A Morning Stroll is an English animated short film by Grant Orchard. The film was screened at the 2011 Brooklyn Film Festival as well as the 2012 Sundance Film Festival where it won Best Animation and the Jury Prize in Animated Short Film respectively. The film was nominated Best Animated Short Film at the 84th Academy Awards and won Best Short Animation at the 65th British Academy Film Awards.

The film is loosely based on an event in True Tales of American Life by American author Paul Auster.

==Plot==
===1959===
Opening in the style of classic black and white animated shorts, a man is on his way to work in a busy city. As he makes his way through a street, he notices a chicken casually walking past him and knocking on an apartment door with its beak. The door opens and the chicken enters. Though perplexed by this, the man resumes his walk to work.

===2009===
In the modern era now set in colour, a passer-by walks through the same busy city, looking at his smartphone, ignorant that he bumped into a man and spilled coffee on him.
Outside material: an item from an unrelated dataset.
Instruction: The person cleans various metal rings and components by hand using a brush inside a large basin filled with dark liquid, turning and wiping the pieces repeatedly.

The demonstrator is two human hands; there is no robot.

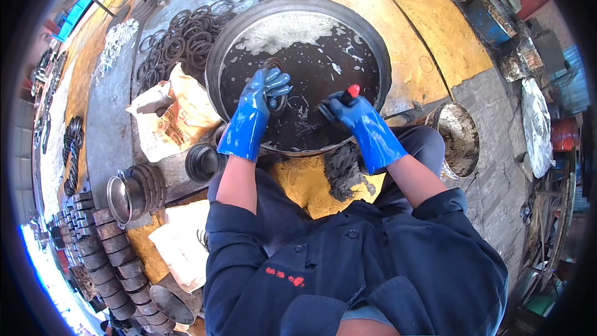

On the same street where the chicken walked, it appears again as it casually walks past him. As he sees this, he prepares to record it on his phone when he receives a notification of a new smartphone game, distracted. Choosing to play the game, the chicken meanwhile knocks on the door and enters by the time the passer-by remembers what he had to do. With the chicken gone, the passer-by resumes his walk, oblivious to the confrontational man that he spilled his coffee on.

===2059===
In the future, the same city is now devoid of all life and overrun by zombies. Walking through the now deserted street, one such zombie notices the chicken walking past it. As the chicken pauses and notices the zombie, it immediately goes berserk and attempts to eat the chicken. Panicking, the chicken evades the zombie and frantically knocks on the door. The zombie attempts to chase the chicken through the door, but the door slams on it at the last minute, killing it.

Behind the door, it is revealed that the inside of the apartment is animated in the same style of 1959. The chicken's owner, an old bearded man, sighs with relief and looks at the chicken, saying "You and your morning stroll". The chicken is oblivious to his response.